═══ Data block ═══

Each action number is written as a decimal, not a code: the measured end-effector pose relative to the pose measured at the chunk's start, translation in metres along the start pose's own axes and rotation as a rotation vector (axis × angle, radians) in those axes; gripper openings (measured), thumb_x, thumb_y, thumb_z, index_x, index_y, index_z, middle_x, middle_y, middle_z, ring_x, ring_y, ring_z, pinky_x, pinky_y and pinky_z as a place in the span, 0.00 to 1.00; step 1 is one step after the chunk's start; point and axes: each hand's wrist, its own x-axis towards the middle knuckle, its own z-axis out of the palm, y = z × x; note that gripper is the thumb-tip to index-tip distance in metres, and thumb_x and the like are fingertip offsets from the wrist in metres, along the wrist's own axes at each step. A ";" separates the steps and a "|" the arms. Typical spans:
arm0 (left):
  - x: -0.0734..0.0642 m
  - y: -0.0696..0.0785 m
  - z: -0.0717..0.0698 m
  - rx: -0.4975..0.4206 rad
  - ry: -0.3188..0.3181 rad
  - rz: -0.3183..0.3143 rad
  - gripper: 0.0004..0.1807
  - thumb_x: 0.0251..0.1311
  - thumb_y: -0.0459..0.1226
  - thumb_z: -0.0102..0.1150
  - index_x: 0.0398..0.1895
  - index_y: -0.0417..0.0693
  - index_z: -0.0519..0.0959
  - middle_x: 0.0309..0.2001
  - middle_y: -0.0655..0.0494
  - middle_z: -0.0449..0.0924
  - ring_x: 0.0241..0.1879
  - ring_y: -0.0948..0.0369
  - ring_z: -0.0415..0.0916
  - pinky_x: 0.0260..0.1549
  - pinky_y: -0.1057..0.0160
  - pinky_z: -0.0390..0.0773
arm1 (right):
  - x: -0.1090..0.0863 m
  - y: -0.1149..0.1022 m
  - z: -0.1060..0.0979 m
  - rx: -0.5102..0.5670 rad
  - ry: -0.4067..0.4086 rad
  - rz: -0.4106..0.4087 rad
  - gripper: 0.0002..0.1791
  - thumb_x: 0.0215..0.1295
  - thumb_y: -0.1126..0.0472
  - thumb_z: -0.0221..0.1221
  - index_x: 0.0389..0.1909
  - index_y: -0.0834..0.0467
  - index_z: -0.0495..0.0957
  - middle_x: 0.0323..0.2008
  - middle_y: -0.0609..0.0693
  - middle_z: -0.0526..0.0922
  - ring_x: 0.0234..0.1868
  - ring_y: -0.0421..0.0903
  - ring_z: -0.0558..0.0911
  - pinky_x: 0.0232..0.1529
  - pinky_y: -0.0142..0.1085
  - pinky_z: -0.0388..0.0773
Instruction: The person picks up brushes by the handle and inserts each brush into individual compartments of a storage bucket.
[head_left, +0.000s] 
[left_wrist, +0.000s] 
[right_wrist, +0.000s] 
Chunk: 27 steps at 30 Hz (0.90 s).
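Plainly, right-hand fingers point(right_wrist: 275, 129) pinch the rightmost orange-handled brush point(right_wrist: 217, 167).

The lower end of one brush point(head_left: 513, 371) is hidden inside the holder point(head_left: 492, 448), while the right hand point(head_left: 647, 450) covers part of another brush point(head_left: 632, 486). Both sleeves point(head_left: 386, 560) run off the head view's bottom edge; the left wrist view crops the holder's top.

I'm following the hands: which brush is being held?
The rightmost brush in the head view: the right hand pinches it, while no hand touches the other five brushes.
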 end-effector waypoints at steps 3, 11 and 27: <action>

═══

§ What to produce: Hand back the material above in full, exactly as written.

§ Answer to the problem:
Each action number is written as a decimal, not a code: the measured end-effector pose relative to the pose measured at the chunk's start, translation in metres along the start pose's own axes and rotation as a rotation vector (axis × angle, radians) in those axes; gripper openings (measured), thumb_x, thumb_y, thumb_z, index_x, index_y, index_z, middle_x, middle_y, middle_z, ring_x, ring_y, ring_z, pinky_x, pinky_y and pinky_z as a place in the span, 0.00 to 1.00; step 1 is one step after the chunk's start; point and axes: each hand's wrist, its own x-axis towards the middle knuckle, its own z-axis out of the palm, y = z × x; note that gripper is the thumb-tip to index-tip distance in metres, and thumb_x and the like are fingertip offsets from the wrist in metres, along the wrist's own axes at each step. A ";" separates the steps and a "|" the arms. Typical spans:
arm0 (left):
  - x: -0.0734..0.0642 m
  - y: -0.0696..0.0785 m
  - z: -0.0717..0.0698 m
  - rx: -0.4975..0.4206 rad
  - ry: -0.3188..0.3181 rad
  - rz: -0.3183..0.3143 rad
  - gripper: 0.0004..0.1807
  - thumb_x: 0.0251..0.1311
  - thumb_y: -0.0459..0.1226
  - thumb_z: -0.0102..0.1150
  - index_x: 0.0398..0.1895
  - index_y: -0.0417..0.0693
  - index_z: -0.0519..0.0959
  - middle_x: 0.0309..0.2001
  - middle_y: -0.0655..0.0494
  - middle_z: -0.0449..0.0924
  - ring_x: 0.0241..0.1879
  - ring_y: -0.0948..0.0369
  - ring_z: -0.0415..0.0916
  - pinky_x: 0.0260..0.1549
  - pinky_y: -0.1057..0.0160
  - pinky_z: -0.0390..0.0773
arm1 (right):
  - x: -0.1090..0.0863 m
  - y: -0.1149..0.1022 m
  - z: -0.1060..0.0979 m
  - rx: -0.5102..0.5670 rad
  - ry: -0.4067..0.4086 rad
  - rz: -0.4106..0.4087 rad
  - gripper: 0.0002..0.1791
  - thumb_x: 0.0215..0.1295
  - thumb_y: -0.1126..0.0472
  - thumb_z: -0.0221..0.1221
  - index_x: 0.0389..0.1909
  - index_y: -0.0834..0.0467
  - index_z: -0.0495..0.0957
  - middle_x: 0.0323..0.2008
  - middle_y: -0.0609..0.0693
  - middle_z: -0.0526..0.0922
  - ring_x: 0.0234..0.1868
  - ring_y: -0.0421..0.0903
  - ring_z: -0.0558..0.0911
  - pinky_x: 0.0232..0.1529
  - pinky_y: -0.0142..0.1085
  - pinky_z: -0.0388..0.0773
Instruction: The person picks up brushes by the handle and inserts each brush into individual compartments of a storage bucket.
[head_left, +0.000s] 
[left_wrist, +0.000s] 
[right_wrist, +0.000s] 
Chunk: 27 steps at 30 Hz (0.90 s).
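Plainly, right-hand fingers point(right_wrist: 275, 129) pinch the rightmost orange-handled brush point(right_wrist: 217, 167).

The lower end of one brush point(head_left: 513, 371) is hidden inside the holder point(head_left: 492, 448), while the right hand point(head_left: 647, 450) covers part of another brush point(head_left: 632, 486). Both sleeves point(head_left: 386, 560) run off the head view's bottom edge; the left wrist view crops the holder's top.

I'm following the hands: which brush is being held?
The rightmost brush in the head view: the right hand pinches it, while no hand touches the other five brushes.
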 end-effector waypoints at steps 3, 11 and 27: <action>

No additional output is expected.